Charm School: Wedding Thank-Yous

July 17, 2015 | By | Comments (2)
Photo courtesy of Getty Images

Photo courtesy of Getty Images

In the South, good manners are passed down like a treasured family recipe for pecan pie. However, unlike the formula for a favorite after-dinner treat, guidelines to being well-mannered are changing with the times. With wedding season in full bloom—bringing an abundance of gatherings—many of our etiquette conundrums surface, and we are left feeling confused about social protocol.  Every other week throughout wedding season, Erika Preval of Charm Etiquette school in Atlanta, will answer a question that helps us navigate the grey area of modern etiquette.

Q: We’re anticipating 300 wedding guests. With showers fast approaching, I’m starting to feel overwhelmed with the amount of thank-you notes that have to be written. Should I start now or do we have a year to send them? Can I make this easier?

A: Since a large amount of wedding gifts are purchased and shipped online, sending thank-you notes isn’t only important as a gesture of gratitude; it also reassures your guests that their gift has made it safely to its destination. This must-do is the last portion of wedding planning. Start early, pace yourself, and thank your guests properly considering this advice:

True or False – The notion that you have a year from the wedding to write thank-you notes is a myth; they should be mailed within 3 months. Notes for gifts received after the wedding should be sent right away. As with all gifts, wedding thank-you notes must be handwritten – no preprinted messages.

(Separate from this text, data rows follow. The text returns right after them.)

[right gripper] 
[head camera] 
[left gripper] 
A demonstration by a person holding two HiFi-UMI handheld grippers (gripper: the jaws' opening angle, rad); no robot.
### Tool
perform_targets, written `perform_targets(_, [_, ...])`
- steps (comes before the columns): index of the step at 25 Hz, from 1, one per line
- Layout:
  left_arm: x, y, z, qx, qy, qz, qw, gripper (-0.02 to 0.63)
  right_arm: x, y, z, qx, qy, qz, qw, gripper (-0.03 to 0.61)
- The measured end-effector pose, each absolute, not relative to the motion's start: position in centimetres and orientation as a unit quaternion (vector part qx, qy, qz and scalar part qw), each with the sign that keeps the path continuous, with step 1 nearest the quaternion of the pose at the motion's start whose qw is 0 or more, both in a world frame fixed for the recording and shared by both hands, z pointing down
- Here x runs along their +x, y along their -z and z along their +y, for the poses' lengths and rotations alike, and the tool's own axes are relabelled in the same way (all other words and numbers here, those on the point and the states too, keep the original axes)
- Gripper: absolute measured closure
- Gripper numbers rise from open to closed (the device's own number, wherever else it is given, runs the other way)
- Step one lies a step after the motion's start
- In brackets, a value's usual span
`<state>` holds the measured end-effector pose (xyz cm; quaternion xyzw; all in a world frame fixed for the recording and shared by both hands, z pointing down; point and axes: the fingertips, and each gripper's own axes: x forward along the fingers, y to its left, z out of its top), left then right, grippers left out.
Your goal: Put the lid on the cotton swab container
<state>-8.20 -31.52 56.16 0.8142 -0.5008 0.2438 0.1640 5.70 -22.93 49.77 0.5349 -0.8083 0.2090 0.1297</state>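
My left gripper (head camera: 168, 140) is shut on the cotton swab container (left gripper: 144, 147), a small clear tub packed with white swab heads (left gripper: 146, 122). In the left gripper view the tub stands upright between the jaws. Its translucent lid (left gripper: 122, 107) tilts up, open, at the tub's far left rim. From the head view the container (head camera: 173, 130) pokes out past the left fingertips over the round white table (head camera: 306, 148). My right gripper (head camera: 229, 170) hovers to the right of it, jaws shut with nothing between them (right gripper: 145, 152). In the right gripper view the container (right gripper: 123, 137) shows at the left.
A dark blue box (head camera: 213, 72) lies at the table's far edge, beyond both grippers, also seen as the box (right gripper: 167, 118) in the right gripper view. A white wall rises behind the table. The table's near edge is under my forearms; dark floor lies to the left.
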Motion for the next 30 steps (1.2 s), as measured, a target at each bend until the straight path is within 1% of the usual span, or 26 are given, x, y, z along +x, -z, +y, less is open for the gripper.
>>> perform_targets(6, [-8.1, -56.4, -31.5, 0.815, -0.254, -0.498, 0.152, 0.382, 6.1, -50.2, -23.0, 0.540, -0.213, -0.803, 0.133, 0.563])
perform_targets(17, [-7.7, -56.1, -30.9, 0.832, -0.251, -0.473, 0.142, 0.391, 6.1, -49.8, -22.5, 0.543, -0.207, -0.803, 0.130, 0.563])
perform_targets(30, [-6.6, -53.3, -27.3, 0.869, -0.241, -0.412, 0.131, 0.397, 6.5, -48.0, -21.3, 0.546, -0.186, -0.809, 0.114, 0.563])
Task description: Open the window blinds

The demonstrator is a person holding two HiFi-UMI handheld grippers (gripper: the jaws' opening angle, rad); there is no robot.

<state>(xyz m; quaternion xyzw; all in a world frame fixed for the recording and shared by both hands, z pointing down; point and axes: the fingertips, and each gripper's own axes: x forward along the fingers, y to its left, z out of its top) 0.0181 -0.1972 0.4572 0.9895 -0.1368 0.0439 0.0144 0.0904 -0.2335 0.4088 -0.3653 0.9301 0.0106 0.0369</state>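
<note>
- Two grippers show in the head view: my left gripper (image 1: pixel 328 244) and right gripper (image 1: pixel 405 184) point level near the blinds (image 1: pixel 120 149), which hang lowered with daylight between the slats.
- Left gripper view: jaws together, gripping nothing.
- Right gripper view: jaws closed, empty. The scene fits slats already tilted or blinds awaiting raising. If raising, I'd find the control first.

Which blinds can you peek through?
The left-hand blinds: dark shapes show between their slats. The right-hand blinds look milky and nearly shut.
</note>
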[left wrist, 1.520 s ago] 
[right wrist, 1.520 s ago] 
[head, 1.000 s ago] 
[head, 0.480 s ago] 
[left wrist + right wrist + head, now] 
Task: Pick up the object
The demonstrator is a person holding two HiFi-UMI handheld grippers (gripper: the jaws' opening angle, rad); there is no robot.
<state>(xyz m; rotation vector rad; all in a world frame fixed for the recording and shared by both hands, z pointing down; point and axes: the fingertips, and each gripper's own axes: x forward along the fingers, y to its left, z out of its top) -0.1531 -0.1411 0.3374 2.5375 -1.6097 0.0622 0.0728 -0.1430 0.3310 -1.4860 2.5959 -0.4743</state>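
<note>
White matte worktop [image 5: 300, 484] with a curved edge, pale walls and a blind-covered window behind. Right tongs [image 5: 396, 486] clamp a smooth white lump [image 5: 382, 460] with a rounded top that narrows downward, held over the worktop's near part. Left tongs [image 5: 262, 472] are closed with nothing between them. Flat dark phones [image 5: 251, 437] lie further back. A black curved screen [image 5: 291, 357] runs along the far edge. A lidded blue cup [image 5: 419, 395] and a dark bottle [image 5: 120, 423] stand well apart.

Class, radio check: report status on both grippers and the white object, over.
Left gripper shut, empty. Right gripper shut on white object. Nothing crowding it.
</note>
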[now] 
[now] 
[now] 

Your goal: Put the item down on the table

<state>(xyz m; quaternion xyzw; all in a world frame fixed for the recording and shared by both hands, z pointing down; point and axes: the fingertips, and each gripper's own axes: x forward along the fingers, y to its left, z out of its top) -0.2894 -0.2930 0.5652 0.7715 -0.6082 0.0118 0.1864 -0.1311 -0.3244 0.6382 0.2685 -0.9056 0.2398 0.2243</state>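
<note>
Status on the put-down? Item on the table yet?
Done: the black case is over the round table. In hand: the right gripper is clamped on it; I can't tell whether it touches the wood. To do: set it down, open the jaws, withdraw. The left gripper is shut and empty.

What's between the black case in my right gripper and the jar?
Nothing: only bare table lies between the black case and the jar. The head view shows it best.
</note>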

Use it or lose it – Showers and gifts received prior to the wedding offer a great opportunity to get a head start on writing notes and use of any stationery that bears your current name or monogram. Shower thank-you notes should go out within 2 weeks, and those for gifts received prior to the wedding can be sent right away and received before the big day.

Note: Stationery with your married name, “Mr. & Mrs.” or your shared monogram is reserved for correspondence after the wedding.

Share the load – Unless his handwriting is illegible, your groom can also assist in writing thank-you notes. Wedding gifts are meant for both of you to enjoy, and he may have more of a connection to some guests that have sent them. Traditionally, only the writer of the note signs it, although the other person should be mentioned. “Ashley and I thank you for… Love, William”

We want to hear from you! What wedding etiquette questions would you like Erika to answer?

COMMENTS

  1. Carol McDowell

    I made it a rule to write the thank you note the day the gift was unwrapped. All my notes were complete by one week after the wedding. Kept me organized, up to date, and I never felt overwhelmed.

    July 17, 2015 at 3:27 pm
  2. Careen boers

    Yes! Thank you notes must ne written and mailed. Any bride that does not thank me will not get a baby gift when the baby arrives. Or housewarming gift etc. also please review that you only have a bridal shower for your first wedding and baby shower for First baby! Unless i am wrong!!!